[Montceau] Grève des aides à domicile pour les fêtes

Appel à la grève des aides à domicile de Montceau pendant les fêtes.

Le syndicat CGT de l’association Apalib-Domisol Montceau appelle les aides à domicile qui y sont employées à faire grève les 24 et 25 décembre. Leur objectif est de demander une prime Covid à hauteur de celle octroyée par l’agence régionale de santé aux aide-soignant(e) s de l’association.

Le 13 novembre dernier, elles ont travaillé en noir avec l’inscription "en grève" sur leurs vêtements. Elles appellent à profiter de leurs familles pour les fêtes à défaut de prendre soin de celle des autres 24 heures sur 24 et 7 jours sur 7.

Elles demandent une prime Covid pour les aides à domicile et auxiliaires de vie sociale d’un montant et selon les conditions de versement équivalents que celle versée aux aides-soignantes de l’association par l’Agence Régionale de Santé. Le Département, qui a la charge des services d’aide et d’accompagnement à domicile, a voté le versement d’une prime de 1 000 € pour les aides à domicile à temps plein et d’un montant calculé au prorata pour les salariés travaillant à temps partiel alors que l’ARS a octroyé 1 500 € aux aides-soignantes de la structure et ce quel que soit le volume d’heure effectué.

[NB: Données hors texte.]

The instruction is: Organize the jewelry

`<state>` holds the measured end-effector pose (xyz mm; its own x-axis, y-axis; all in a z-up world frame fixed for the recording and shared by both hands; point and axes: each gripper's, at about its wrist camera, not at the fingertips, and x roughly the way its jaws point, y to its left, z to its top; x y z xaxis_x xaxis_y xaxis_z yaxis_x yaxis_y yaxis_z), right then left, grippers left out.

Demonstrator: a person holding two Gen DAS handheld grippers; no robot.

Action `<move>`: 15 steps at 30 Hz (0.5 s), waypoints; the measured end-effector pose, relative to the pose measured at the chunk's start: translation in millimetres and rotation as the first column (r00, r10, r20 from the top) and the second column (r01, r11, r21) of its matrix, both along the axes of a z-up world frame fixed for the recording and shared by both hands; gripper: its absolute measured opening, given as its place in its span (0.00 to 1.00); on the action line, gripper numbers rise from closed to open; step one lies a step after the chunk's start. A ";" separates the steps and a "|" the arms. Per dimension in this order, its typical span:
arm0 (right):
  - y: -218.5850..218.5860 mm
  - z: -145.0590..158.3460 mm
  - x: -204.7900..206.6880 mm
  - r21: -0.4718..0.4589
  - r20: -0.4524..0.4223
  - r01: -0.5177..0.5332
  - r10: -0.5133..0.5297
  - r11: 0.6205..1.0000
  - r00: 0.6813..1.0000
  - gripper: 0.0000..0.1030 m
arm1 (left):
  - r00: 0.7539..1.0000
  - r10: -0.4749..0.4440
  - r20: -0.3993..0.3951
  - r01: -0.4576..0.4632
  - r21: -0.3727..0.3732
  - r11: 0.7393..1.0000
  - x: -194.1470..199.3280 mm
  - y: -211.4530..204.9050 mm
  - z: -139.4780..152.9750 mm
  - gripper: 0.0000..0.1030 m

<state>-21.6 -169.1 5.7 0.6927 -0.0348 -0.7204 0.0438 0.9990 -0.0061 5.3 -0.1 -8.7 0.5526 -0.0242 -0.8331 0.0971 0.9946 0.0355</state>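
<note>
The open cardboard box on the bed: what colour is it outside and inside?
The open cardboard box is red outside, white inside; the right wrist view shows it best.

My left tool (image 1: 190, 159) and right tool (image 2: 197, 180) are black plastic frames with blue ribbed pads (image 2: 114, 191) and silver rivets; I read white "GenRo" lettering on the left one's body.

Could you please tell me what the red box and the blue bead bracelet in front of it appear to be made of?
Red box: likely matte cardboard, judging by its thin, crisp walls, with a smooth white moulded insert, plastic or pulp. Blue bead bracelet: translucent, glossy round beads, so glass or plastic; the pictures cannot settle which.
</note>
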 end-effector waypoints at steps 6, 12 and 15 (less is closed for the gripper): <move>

Le syndicat explique dans son communiqué : « Ainsi une aide à domicile « auxiliaire de vie » qui effectue des toilettes à domicile présente sur toute la période en contrat - NDLR : 1er mars - 30 avril - à temps partiel de 110 heures percevra 725 € de prime alors qu’une aide-soignante qui effectue le même travail aura perçu 1 500 € ». Il ajoute : « Le Département doit attribuer une prime quel que soit le volume d’heures travaillées et notre direction doit faire un geste en l’augmentant ».

La CGT Apalib-Domisol Montceau demande également l’application de l’avenant 43 négocié par la Branche de l’Aide, de l’Accompagnement et des Soins à Domicile et portant sur la revendication des grilles de salaires. Cet avenant a fait l’unanimité entre organisations syndicales et employeurs mais n’a pas obtenu l’agrément ministériel. « Nos salaires n’ont pas évolué depuis 11 ans, or une revalorisation des grilles serait la bienvenue dans un secteur qui peine à recruter ».